Droit et politique

Vers une nouvelle génération de politiques industrielles vertes: défis et perspectives

La politique industrielle verte s’est récemment imposée comme une stratégie centrale dans la lutte contre les changements climatiques. Ce type de politique climatique n’est pas entièrement nouveau. En effet, il a été implicitement appliqué par le passé pour développer des technologies vertes. Aujourd’hui, les gouvernements recourent à cette stratégie de façon plus explicite pour atteindre des objectifs à la fois économiques, environnementaux et géopolitiques. Pays traditionnellement perçu comme un défenseur du «  libre marché  », les États-Unis en sont un bon exemple : l’administration américaine a récemment souligné le rôle central d’une «  stratégie industrielle moderne  » pour assurer la prospérité économique et la sécurité nationale dans un contexte de transition mondiale vers une économie verte (Maison-Blanche, 2023). Le Canada suit lui aussi cette voie. En 2022, la ministre des Finances Chrystia Freeland a souligné la nécessité pour le pays de se doter d’une «  politique industrielle robuste  » pour construire une économie «  plus durable et plus prospère  » (ministère des Finances, 2022). Cet essor global d’une nouvelle génération de politiques industrielles vertes n’est pas sans susciter des critiques. Pour certaines personnes, cette stratégie n’est pas si différente des politiques industrielles passées, qu’elles perçoivent comme ayant été inefficaces et coûteuses.

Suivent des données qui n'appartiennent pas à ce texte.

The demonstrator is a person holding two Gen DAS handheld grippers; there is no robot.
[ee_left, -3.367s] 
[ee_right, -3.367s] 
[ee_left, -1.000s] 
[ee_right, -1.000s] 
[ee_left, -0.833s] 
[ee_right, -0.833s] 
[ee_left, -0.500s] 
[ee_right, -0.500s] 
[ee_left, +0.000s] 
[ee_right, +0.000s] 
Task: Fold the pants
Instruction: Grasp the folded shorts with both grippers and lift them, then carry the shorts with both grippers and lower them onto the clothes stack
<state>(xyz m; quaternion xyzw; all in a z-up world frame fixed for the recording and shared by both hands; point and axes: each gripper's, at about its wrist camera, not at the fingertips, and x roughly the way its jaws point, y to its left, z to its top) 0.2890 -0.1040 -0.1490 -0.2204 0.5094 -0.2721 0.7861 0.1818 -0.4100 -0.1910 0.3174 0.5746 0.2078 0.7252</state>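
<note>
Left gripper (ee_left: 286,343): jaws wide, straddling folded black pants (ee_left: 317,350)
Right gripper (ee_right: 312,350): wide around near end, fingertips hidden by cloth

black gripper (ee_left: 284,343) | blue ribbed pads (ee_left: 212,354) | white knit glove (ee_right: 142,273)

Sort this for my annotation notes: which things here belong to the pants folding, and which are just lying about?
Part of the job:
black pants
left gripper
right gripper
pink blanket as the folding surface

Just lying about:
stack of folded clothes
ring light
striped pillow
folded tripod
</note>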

Dans ce contexte, ce bref article divisé en trois parties vise à vulgariser certains des enjeux autour de la montée d’une nouvelle génération de politiques industrielles vertes. La première partie définit la notion de politique industrielle verte. Ensuite, la deuxième portion examine le changement de justification des politiques industrielles vertes : d’un «  mal nécessaire  » à un «  outil stratégique  » pour relever les défis politiques et géopolitiques de la transition énergétique. La troisième partie, quant à elle, examine certaines des leçons tirées des expériences passées qui ont échoué et présente certains principes pour assurer une politique industrielle verte robuste.

Politique industrielle: de quoi s’agit-il ?

La politique industrielle verte peut être considérée comme un effort intentionnel de l’État pour façonner la structure de l’économie de façon à générer une prospérité économique verte (c.-à-d. à faible émission de gaz à effet de serre [GES] et efficace dans l’utilisation des ressources). L’idée centrale est que les États ont un rôle de stratège à jouer : celui d’influencer la direction et le rythme du développement économique vers l’atteinte de certains objectifs environnementaux et économiques. Les moyens d’y parvenir comprennent notamment des investissements publics dans les technologies vertes, des exigences en matière de contenu local, des réglementations visant à encourager l’utilisation d’énergies vertes, ainsi que des programmes de formation professionnelle. Mais au-delà de l’utilisation d’instruments politiques en particulier, les spécialistes considèrent généralement que ce qui distingue les politiques industrielles vertes, c’est vraiment l’intention du gouvernement de créer des industries précises dans l’économie verte afin d’en tirer des bénéfices nationaux.

Pourquoi avons-nous besoin d’une politique industrielle verte ?

Dans les débats sur l’action climatique, la politique industrielle verte a longtemps été considérée comme un mal nécessaire. La sagesse traditionnelle voudrait que la tarification du carbone soit le meilleur moyen de lutter contre les changements climatiques. Cependant, comme cet instrument fait l’objet de plusieurs résistances politiques, les gouvernements doivent se tourner vers des solutions moins efficientes pour réduire leurs émissions de GES. Les politiques industrielles vertes, généralement considérées par les économistes comme la «  deuxième meilleure option  », sont un moyen d’y parvenir. Pour les décideurs politiques, l’objectif central est alors de minimiser le coût économique de leur stratégie climatique, tout en privilégiant les mécanismes de marché, si possible.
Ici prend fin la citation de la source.